Financial Qualified Member Appeal Tribunals
Background of David Douglas
David Douglas is a qualified Chartered Accountant with 30 years post qualification experience. In his professional accountancy career he has worked in a number of different roles across the private and public sector. Currently his main area of work is business consultancy across a number of different organisations, mostly in the engineering sector.
David has a keen interest in history and has a part-time business as a Tour Guide.
Why did you decide to apply for the positon of Financial Qualified Member (FQM) of the Appeal Tribunals?
I have been a member of the Tribunal Appeals Service (TAS) since around 2002. The reason I applied was because I had an interest in law having studied some modules as part of my degree at Queens University Belfast. If I could go back in time, I would have studied a law degree instead of an accounting and economics degree, though I would still have trained as an accountant. To apply for the position of a FQM you need to have a professional accountancy qualification from one of the accredited professional bodies – I am a member of the Institute of Chartered Accountants in Ireland.
As a Financial Qualified Member, what does your role entail?
My role is to be an expert on the financial aspects of cases presented to the tribunal panel. The main two case areas are in Child Support and certain Social Security means tested benefits. Means testing is when we look at the party’s other financial income to work out if they should receive the benefits they are currently receiving. As a FQM we can also be involved in Tax Credit Tribunals but I have not yet been involved in these cases.
It is important for me to be able to explain the relevance of the information we received or what is missing from the papers to the Legally Qualified Member (LQM) of the panel. The panel for these cases comprises only a FQM and a LQM. The information we receive can be anything relating to the financial history of the party. This could be things like financial reports, investments and tax returns.
Social security cases that come to us, in my experience, are more complex in nature as most of the simpler cases can be resolved internally by the department. The party can appeal the decision made by the department and that is when we have to review it as an independent panel.
However as a full panel member I am able to get involved in all aspects of the case not only the financial side. As a panel of two we are a sounding board and another pair of eyes for each other.
Talk us through a typical day?
The nature of the role is on an assignment basis so there is no such thing as a typical day but each assignment does follow the same process.
I receive all the papers a number of weeks in advance and read through initially to ensure there are no conflicts of interest with any of the parties involved and to get an understanding of the case. On the day of the case the legal member and myself would discuss any notes we have made from reading the papers and what issues that could come up during the hearing. I also brief the legal member, who is the chairperson, on the financial aspects of the case and they would brief me on the legal points they have identified. We would also identify what oral evidence and what information we need from the parties involved to help us come to a decision.
We don’t have a set amount of cases we hear per day, it is normally two cases per sitting – one oral and one written.
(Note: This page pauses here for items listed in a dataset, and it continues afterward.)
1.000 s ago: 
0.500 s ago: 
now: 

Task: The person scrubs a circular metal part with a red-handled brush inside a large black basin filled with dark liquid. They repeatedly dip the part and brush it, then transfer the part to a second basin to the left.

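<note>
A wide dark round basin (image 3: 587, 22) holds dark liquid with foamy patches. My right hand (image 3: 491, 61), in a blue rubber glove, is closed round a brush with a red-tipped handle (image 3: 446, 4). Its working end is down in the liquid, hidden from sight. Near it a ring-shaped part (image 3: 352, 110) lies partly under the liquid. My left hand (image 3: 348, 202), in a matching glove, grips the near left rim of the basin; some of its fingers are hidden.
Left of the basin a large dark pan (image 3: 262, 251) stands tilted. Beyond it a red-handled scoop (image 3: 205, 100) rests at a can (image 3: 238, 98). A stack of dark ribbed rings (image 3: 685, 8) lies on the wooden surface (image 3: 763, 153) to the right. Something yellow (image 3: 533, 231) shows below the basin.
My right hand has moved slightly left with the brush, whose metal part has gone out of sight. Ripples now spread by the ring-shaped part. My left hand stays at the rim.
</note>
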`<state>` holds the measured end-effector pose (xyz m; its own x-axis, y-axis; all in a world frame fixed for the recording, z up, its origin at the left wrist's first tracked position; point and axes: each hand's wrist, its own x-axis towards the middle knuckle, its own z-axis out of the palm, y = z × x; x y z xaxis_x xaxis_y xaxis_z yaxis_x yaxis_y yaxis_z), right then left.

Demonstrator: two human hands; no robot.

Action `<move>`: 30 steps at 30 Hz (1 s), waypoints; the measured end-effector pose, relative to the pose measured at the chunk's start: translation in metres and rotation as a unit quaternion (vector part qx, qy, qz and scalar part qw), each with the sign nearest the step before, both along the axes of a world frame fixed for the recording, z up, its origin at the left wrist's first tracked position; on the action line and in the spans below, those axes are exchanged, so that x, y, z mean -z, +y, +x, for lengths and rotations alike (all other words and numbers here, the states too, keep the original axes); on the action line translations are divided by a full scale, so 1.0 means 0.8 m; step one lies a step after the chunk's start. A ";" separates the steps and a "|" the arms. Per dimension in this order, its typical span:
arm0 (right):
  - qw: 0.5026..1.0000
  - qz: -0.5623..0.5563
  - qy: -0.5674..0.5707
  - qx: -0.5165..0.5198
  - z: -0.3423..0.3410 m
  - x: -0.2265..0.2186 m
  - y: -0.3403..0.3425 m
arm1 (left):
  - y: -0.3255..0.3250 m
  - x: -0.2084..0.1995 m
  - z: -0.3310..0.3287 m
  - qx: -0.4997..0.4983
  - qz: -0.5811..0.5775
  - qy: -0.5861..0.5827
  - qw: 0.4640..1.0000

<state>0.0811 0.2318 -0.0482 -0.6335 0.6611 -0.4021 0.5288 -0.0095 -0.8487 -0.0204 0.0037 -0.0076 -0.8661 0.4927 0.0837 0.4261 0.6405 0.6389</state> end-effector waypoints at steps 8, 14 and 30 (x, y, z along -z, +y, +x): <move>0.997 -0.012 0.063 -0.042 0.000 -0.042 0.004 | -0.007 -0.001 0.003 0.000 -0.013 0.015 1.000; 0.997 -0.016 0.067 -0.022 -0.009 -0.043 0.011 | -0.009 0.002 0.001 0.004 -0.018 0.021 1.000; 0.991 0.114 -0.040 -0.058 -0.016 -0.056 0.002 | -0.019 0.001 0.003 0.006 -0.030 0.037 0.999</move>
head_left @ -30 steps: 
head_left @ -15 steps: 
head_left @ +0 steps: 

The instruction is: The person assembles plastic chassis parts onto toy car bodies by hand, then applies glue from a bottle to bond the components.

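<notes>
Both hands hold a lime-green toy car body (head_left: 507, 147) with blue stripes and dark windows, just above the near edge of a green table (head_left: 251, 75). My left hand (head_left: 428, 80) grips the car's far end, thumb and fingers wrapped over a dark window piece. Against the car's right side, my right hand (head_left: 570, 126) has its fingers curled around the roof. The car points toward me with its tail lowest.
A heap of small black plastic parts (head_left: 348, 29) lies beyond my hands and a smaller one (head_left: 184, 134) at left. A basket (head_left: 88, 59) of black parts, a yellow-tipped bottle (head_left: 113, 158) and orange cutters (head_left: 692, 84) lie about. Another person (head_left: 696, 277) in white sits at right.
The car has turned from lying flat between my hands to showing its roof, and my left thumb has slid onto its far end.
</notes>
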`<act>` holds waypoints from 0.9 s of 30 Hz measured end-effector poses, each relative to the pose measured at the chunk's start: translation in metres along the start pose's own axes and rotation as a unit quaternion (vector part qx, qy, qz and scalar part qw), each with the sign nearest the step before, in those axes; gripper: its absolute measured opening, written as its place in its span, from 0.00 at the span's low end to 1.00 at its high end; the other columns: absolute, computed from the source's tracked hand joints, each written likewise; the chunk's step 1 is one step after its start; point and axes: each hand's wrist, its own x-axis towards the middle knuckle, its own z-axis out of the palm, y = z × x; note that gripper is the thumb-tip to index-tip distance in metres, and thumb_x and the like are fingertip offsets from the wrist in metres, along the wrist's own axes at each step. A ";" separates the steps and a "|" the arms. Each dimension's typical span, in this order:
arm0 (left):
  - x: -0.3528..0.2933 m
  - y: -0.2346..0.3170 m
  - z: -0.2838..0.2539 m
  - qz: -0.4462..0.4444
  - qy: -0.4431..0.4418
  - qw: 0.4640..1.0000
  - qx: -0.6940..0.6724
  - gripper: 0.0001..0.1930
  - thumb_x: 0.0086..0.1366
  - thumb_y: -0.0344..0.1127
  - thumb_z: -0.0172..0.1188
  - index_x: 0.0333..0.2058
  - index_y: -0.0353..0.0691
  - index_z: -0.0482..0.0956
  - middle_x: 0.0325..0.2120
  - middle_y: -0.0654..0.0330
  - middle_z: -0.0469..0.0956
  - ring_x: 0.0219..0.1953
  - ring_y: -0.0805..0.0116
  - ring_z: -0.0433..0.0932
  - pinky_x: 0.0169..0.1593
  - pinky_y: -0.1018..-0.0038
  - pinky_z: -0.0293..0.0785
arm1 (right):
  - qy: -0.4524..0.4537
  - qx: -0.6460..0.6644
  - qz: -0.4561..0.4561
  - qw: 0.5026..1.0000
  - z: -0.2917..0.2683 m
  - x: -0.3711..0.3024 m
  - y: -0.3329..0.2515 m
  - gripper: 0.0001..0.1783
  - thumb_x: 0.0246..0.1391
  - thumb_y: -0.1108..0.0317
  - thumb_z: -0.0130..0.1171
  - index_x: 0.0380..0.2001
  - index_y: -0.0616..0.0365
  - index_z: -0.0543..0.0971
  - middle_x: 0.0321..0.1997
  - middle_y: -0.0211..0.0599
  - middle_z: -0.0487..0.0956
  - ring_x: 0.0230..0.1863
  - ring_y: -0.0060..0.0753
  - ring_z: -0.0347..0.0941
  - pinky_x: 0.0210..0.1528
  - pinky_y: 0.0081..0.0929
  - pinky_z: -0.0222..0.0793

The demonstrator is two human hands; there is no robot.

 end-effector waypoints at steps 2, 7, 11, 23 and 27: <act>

Oral cases could take longer, especially in Child Support cases as there could be three parties involved; the parent with care of the child, the absent parent and the Child Maintenance Service. So if everyone speaks the cases could go on a bit longer. Social security cases normally have only two parties present at the hearing.
A written case is when the parties involved are happy for the panel to make a decision based on the paper evidence we have been provided with.
Once we have and hear all the evidence the panel meets to discuss the outcome and to arrive at a decision. It is important we take the evidence in its entirety. If we feel there isn’t enough evidence we can ask for more information to come to our decision, this means the hearing could be over more than one sitting. If we have all the evidence that allows us to come to a decision, we make a decision, and depending on time pressures will can either inform the parties by calling them in again or judgement is sent out afterwards.
What challenges do you face?
We need to keep up-to-date on the current legislation and case law. It’s more important for the legal member to keep on top of the legal changes but I also do the same.
Many cases can be delayed or postponed so you need to keep revisiting and rereading the case papers which can become time consuming. I normally read the papers and make notes only a few days in advance in case this does happen. As not all cases require a FQM, it can be challenging to keep your expertise and skills sharp. We are given formal refresher training once per year to keep us abreast of the tribunal processes and procedures.
As all cases I am involved in have a financial aspect to them, the final decision made can have a financial impact for the party involved which can lead to disappointment. Sometimes we are seen as part of ‘the System’ but it is important to reinforce that we are there as an independent panel to ensure fair judgment is made. In Child Maintenance cases your focus is always on the welfare of the child or children and ensure they are being provided for.
Name three aspects of the role you enjoy most
- I enjoy reading through the legal aspects of a case, firstly because it is something that I want to know about and also because it is different from my normal day-to-day job so it gives me more variety.
- It is good to be part of a team and feel your expertise is appreciated by your fellow panel member. In my day-to-day job I work independently so don’t often get that team environment.
- That you are part of the process of getting justice done in a fair and reasonable manner.
What would you say to anyone considering a role on a tribunal in the future?
Certainly I would encourage fellow accountants to get involved, especially if they have an interest in the law and to add additional varied skills and experiences which may be helpful in other roles in the future of their financial career.